▸ **Task**
Once you find the line with "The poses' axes" in the entries below, return exactly every line from it through the line with "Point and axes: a".

*** Source records ***

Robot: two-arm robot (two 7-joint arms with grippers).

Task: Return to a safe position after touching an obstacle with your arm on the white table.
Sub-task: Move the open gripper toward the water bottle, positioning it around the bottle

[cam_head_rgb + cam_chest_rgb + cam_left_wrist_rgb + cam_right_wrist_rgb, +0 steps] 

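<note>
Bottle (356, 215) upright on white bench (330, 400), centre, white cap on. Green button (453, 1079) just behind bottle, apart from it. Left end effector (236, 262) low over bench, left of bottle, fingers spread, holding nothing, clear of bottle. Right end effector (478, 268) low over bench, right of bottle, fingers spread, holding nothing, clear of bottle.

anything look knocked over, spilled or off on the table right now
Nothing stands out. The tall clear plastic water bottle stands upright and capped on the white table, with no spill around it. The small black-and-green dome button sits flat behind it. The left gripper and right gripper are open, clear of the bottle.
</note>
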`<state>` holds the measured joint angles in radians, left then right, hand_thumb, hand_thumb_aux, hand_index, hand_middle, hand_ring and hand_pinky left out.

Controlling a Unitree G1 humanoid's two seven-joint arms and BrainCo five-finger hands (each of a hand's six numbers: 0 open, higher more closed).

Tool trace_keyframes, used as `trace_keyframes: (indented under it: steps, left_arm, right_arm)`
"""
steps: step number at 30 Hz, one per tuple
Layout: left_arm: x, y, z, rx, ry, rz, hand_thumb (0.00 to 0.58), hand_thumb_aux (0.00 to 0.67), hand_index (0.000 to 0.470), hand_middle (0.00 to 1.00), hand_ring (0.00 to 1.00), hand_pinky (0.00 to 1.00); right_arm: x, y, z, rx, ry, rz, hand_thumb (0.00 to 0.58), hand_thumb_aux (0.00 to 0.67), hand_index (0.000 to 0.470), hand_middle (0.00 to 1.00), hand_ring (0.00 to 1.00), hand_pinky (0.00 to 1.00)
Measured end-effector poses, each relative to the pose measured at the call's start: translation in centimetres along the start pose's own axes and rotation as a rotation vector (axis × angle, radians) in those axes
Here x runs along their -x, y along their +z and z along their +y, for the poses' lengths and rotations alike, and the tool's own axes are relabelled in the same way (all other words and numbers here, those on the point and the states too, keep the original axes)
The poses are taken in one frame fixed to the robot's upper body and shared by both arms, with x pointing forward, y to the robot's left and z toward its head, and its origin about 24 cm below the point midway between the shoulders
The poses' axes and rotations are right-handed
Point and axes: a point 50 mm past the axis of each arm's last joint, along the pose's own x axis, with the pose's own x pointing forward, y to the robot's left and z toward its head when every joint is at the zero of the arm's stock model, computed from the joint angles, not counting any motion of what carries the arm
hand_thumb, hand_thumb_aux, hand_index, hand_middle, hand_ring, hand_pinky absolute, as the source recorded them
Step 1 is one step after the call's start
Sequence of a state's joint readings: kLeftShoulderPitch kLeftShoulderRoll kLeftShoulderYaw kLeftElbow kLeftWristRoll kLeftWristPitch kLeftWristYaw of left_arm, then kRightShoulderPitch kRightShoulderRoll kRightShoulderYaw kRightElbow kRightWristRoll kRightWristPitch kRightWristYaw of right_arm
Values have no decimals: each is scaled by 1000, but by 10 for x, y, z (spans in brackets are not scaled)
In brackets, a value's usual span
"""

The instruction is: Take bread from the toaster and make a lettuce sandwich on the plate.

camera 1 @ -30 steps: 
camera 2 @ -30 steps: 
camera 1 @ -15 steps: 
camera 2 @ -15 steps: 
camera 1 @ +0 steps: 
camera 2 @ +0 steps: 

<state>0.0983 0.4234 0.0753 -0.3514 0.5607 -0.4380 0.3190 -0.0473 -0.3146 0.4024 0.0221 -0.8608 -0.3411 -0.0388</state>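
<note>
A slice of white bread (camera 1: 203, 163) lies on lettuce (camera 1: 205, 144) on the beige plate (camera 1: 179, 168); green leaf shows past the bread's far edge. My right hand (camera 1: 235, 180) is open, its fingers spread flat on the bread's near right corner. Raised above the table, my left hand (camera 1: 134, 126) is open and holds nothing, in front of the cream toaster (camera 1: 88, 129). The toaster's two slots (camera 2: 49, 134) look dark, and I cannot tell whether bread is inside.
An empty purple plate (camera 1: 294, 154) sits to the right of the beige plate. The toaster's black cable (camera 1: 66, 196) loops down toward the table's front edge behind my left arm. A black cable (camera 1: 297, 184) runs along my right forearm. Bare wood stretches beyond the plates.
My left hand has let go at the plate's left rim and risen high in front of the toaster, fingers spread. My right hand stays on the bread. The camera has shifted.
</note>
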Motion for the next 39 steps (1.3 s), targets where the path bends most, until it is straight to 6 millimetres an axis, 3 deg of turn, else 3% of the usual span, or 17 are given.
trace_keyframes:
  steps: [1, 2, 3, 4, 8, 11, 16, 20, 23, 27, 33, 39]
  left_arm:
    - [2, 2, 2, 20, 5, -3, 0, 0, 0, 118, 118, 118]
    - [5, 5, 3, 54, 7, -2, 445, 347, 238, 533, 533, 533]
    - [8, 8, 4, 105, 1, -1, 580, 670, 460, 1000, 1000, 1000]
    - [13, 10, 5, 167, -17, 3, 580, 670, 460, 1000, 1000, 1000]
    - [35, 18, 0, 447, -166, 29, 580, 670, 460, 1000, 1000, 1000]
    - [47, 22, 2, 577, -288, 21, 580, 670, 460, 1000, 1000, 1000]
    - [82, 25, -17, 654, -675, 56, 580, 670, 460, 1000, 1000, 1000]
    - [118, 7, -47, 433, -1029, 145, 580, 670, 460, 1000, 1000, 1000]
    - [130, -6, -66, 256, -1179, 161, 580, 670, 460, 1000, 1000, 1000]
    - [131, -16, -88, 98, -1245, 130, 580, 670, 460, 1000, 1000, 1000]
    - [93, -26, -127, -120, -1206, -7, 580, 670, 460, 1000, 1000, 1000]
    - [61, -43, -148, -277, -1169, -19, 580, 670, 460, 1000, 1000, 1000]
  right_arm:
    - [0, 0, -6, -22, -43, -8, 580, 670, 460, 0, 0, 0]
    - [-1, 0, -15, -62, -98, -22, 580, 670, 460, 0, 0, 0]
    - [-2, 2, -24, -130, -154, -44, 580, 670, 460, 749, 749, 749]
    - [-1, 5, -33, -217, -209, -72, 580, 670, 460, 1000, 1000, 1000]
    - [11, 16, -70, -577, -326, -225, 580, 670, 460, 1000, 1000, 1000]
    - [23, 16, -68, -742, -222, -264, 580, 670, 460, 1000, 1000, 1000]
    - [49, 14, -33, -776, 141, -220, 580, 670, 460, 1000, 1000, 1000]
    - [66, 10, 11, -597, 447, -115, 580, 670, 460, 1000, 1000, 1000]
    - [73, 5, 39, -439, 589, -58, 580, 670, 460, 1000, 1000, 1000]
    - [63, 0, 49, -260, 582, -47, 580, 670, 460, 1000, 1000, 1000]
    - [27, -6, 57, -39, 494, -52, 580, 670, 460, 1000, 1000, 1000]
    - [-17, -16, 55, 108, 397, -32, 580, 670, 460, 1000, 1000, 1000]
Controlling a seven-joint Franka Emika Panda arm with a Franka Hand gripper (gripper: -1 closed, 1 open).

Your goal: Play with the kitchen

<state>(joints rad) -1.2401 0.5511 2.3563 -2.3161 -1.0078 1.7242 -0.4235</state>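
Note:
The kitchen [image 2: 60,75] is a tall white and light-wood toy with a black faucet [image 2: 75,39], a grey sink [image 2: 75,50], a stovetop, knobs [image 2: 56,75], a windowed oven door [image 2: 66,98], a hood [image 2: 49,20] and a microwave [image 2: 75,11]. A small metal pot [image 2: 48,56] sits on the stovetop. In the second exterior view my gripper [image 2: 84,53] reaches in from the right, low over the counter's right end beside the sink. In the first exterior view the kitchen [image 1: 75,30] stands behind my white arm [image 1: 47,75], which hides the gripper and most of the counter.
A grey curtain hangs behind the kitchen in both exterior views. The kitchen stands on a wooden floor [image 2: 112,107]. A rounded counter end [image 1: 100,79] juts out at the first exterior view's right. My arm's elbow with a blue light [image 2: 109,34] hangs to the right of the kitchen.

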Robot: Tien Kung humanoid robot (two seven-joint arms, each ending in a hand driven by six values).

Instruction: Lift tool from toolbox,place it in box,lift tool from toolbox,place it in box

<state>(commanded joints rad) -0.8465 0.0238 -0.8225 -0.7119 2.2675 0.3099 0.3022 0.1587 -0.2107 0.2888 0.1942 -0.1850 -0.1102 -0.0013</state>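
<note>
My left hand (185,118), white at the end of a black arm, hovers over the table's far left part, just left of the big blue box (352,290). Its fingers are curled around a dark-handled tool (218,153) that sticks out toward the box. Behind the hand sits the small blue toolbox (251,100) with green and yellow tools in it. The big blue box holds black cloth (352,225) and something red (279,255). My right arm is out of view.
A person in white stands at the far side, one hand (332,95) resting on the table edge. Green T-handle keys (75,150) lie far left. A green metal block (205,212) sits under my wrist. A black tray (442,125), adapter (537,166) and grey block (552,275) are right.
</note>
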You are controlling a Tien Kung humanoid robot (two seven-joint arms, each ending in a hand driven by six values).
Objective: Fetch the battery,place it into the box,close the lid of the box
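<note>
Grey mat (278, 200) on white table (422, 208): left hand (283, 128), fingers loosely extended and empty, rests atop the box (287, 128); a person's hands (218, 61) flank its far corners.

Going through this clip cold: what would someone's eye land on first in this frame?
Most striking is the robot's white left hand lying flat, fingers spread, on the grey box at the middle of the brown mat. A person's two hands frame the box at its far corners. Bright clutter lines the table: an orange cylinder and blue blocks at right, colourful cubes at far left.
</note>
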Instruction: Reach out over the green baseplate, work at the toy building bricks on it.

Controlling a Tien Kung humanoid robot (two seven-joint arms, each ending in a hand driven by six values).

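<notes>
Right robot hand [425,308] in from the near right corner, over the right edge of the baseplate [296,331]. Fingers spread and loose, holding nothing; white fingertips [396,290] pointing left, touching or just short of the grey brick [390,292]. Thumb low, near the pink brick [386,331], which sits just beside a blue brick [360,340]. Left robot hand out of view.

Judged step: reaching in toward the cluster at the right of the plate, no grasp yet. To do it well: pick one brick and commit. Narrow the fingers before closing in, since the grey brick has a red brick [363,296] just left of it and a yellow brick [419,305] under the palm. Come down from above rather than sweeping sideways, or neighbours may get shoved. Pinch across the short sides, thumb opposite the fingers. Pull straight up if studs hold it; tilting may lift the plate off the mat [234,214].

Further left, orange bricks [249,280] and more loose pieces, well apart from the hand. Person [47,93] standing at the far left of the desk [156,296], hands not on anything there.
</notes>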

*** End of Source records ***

▸ **Answer for this exercise**
The poses' axes and rotations are right-handed
Point and axes: a point 50 mm past the axis of each arm's last joint, along the pose's own x axis, with the pose's own x pointing forward, y to the robot's left and z toward its head when every joint is at the zero of the arm's stock model, computed from the joint angles, not counting any motion of what carries the arm

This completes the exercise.